Good morning Helen

Sorry about the dream, can’t be much fun in the wind in the wilds.

Just a quickie to answer serious points, will write later

How do you find your evidence?

Document collections. Mostly Clifford Papers (Earls of Cumberland) which are held on behalf of Skipton Castle at the Yorkshire Archaeological Society and at Chatsworth House due to the division of the estates. These include depositions by ordinary people to the Earl and Court Rolls for townships. The courts were run by 12 locally elected jurors (obviously “the better sort”, always freeholders but local and usually farmers or lawyers). The Earl’s bailiff would attend and pass down any new regulations and take back requests (for wood for building, inability to pay rent and so forth). The locals would deal with all local matters not the bailiff, i.e. encroachment, debt, fights and arguments, transfer of property. They are a very rewarding source.

These collections include rentals, lists of tenants with their properties, rents paid, entry fines and provide a series of pictures over time so growth of family holdings or otherwise can be examined, the propensity of the land-holders to try and extract more from their tenants, and the conflict between maximising income and ensuring long-term commitment to lands and their improvement.
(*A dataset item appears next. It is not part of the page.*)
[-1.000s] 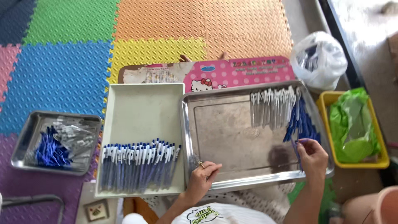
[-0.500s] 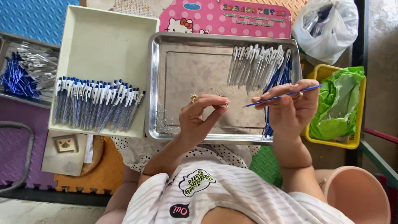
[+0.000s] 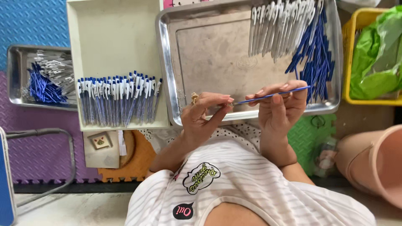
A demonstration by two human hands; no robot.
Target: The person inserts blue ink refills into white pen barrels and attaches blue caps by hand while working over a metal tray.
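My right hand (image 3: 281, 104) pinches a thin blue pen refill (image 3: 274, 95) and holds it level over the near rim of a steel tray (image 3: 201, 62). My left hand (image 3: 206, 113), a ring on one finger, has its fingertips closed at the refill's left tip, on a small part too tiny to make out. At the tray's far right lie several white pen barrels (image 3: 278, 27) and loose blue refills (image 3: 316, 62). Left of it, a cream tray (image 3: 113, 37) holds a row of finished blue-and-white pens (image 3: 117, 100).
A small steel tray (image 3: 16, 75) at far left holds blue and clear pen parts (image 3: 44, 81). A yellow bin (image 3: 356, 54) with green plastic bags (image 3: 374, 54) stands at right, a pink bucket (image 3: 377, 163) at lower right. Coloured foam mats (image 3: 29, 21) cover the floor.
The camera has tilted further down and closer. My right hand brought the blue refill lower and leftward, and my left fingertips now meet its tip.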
Require sensible analysis and are often out of date but very useful indeed.

Testamentary records (wills and inventories) held at the Borthwick Institute for Historical Research. I have translated/transcribed well over 2000 for Craven, which includes 100% for two parishes and select others. Great stories and a lot more: increase of wealth = more wills, relationships, kinship, family size, creditors and debtors, indications of trade between people and their occupations. Faith (i.e. traditional Catholic, Protestant (within which are Puritans, sectarians and others)).

Also at Borthwick are the Archbishops Visitations held every 4 years. Hard to translate and transcribe but worthwhile. Here we find details of illegitimacy, adultery, recusancy, failure to maintain church property, baptisms held outside parish, illegal marriage and more.
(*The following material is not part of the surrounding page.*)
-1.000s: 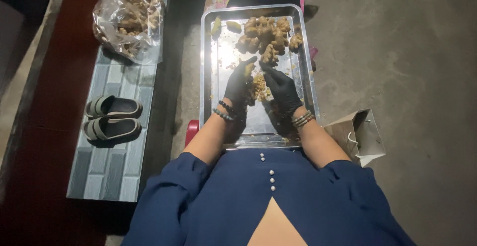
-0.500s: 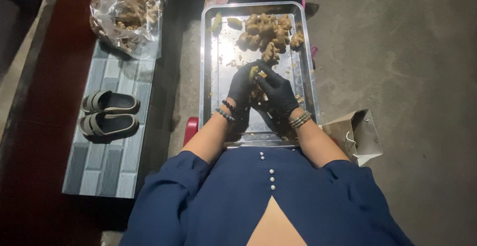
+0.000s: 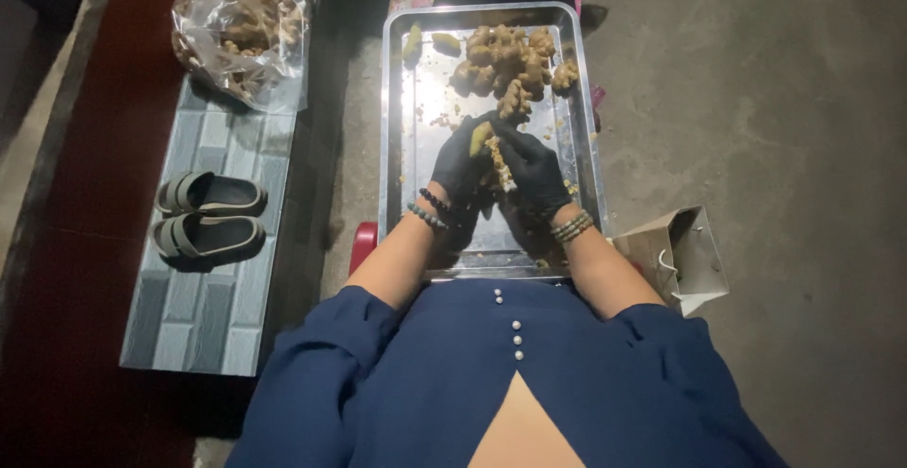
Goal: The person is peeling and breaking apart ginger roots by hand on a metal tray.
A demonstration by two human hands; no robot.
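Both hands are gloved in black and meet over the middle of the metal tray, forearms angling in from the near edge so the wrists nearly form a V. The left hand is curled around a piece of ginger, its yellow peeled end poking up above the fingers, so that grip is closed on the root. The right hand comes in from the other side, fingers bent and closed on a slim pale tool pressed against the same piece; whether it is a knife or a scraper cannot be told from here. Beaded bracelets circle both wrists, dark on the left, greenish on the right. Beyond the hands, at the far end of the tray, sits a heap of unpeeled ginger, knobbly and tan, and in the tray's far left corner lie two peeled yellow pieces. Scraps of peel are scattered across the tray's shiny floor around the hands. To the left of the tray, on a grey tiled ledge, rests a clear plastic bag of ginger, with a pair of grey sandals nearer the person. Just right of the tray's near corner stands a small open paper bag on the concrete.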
The Church Courts provide extremely detailed records of cases and I am attaching a sample with a couple of wills added.

The parish records of births, marriages and deaths are at North Yorkshire Record Office. Many of these have been printed. I have a database now of 100% samples of three complete parishes (each comprising several townships). This gives a total family reconstitution for three generations (25,000 records approx) when combined with the wills. Statistical analysis shows years of famine, disease and non-conformity.

There are a few national records of use to be found at the old PRO (now TNA). The records of the Star Chamber (STAC) are good. This was a court which provided low cost access to justice for the common man. You get witnesses, their depositions and case details but a verdict is rare. A few letters patent and court of wards and chancery records which give details of estates of all people who held land from the king/queen or were lunatics. (another sample attached)

Finally, a local vicar was in the habit of writing Puritanical sermons and publishing them (did you know the Pope had seven heads?). One of the chief non-conformists in the area countered by publishing a few tracts himself, translated banned books and his followers wrote a biography after his death. There are some later references to him held at the Quaker archive in London. Very interesting insight into the times.